Y vuelven los sensatos, los que no están a dejarse en gañar, y nos machacan los oídos con el sonsonete de que no sirve entregarse a la locura y dar coces contra el aguijón, pues lo que no puede ser es imposible. Lo viril, dicen, es resignarse a la suerte, y pues no somos inmortales, no queramos serlo; sojuzguémonos a la razón sin acongojarnos por lo irremediable, entenebreciendo y entristeciendo la vida. Esa obsesión, añaden, es una enfermedad. Enfermedad, locura, razón... ¡el estribillo de siempre! Pues bien: ¡no! No me someto a la razón y me rebelo contra ella, y tiro a crear en fuerza de fe a mi Dios inmortalizador y a torcer con mi voluntad el curso de los astros, porque si tuviéramos fe como un gramo de mostaza, diríamos a ese monte: pásate de ahí, y se pasaría, y nada nos sería imposible (Mat. XVII, 20).
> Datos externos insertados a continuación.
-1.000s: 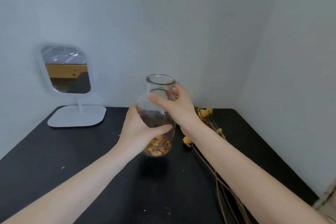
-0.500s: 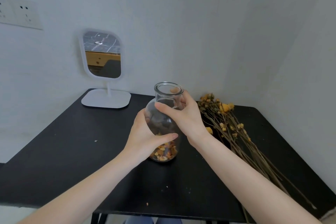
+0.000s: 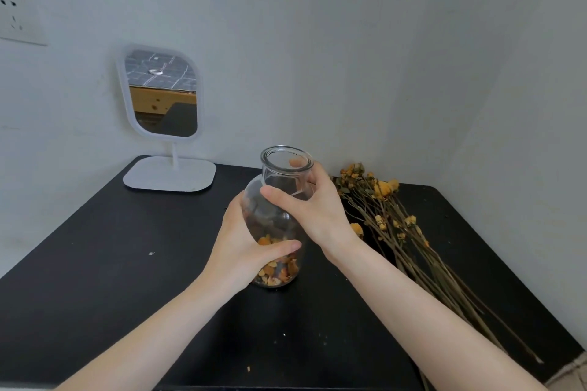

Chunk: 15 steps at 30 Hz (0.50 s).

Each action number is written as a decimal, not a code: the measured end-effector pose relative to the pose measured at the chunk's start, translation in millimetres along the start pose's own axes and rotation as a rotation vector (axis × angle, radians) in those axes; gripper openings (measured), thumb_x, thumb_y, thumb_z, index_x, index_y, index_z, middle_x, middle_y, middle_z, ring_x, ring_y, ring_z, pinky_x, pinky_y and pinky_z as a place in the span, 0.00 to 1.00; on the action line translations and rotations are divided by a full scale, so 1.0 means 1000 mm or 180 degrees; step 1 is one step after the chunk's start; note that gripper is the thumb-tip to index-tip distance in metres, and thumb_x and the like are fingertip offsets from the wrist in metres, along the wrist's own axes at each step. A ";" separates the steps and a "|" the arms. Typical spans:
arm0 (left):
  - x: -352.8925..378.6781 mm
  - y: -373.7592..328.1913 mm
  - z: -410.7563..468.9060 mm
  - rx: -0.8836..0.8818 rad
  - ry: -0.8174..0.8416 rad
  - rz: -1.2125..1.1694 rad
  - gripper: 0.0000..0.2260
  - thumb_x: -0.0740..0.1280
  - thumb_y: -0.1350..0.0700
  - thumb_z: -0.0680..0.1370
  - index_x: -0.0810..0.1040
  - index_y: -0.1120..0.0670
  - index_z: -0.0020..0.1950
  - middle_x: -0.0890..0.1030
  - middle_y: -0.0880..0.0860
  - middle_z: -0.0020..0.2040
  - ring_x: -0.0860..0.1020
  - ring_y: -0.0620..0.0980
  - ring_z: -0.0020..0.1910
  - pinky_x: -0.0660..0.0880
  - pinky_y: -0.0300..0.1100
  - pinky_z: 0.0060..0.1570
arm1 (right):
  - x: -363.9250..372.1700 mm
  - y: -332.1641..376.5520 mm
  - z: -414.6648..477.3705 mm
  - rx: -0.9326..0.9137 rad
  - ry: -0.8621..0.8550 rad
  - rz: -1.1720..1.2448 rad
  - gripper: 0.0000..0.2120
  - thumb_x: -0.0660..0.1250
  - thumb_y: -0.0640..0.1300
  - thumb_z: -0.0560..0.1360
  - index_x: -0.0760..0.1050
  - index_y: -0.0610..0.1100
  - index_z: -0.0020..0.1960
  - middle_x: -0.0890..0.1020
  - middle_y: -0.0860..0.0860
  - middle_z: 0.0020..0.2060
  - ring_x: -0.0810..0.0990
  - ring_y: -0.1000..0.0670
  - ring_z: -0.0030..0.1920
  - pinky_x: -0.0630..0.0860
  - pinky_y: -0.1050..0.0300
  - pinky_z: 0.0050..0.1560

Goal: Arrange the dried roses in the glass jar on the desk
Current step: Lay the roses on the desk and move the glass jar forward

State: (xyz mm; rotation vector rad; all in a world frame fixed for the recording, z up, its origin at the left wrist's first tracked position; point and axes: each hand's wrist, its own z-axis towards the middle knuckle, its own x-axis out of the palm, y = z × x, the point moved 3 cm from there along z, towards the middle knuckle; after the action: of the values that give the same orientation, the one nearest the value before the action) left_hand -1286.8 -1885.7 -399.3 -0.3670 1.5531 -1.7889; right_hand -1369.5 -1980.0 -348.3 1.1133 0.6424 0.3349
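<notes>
A clear glass jar [image 3: 279,168] with a wide open mouth stands upright on the black desk [image 3: 111,263], near its middle. Orange and yellow dried petals lie in its bottom. My left hand [image 3: 244,251] wraps around the jar's lower body from the left. My right hand [image 3: 317,213] grips its shoulder and neck from the right. A bunch of dried roses [image 3: 381,200] with long brown stems and yellow-orange heads lies flat on the desk to the right of the jar, heads toward the back wall.
A white table mirror [image 3: 162,95] on a flat base stands at the desk's back left. Walls close the back and right sides. A wall socket [image 3: 16,19] sits high on the left. Small crumbs dot the desk top.
The view has pulled back and swung left, so more of the desk, mirror and rose bunch shows. Both hands keep the same hold on the jar, which stays upright.
</notes>
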 end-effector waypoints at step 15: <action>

Ahí tenéis a ese ladrón de energías, como él llamaba torpemente al Cristo, que quiso casar al nihilismo con la lucha por la existencia, y os habla de valor. Su corazón le pedía el todo eterno, mientras su cabeza le enseñaba la nada, y desesperado y loco para defenderse de sí mismo, maldijo de lo que más amaba. Al no poder ser Cristo, blasfemó del Cristo. Henchido de sí mismo, se quiso inacabable y soñó con la vuelta eterna, mezquino remedio de la inmortalidad, y lleno de lástima hacia sí, abominó de toda lástima. ¡Y hay quien dice que es la suya filosofía de hombre fuerte! No; no lo es. Mi salud y mi fortaleza me empujan a perpetuarme. ¡Esa es doctrina de endebles que aspiran a ser fuertes; pero no de fuertes que lo son! Sólo los débiles se resignan a la muerte final, y sustituyen con otro el anhelo de inmortalidad personal. En los fuertes, el ansia de perpetuidad sobrepuja a la duda de lograrla y su rebose de vida se vierte al más allá de la muerte.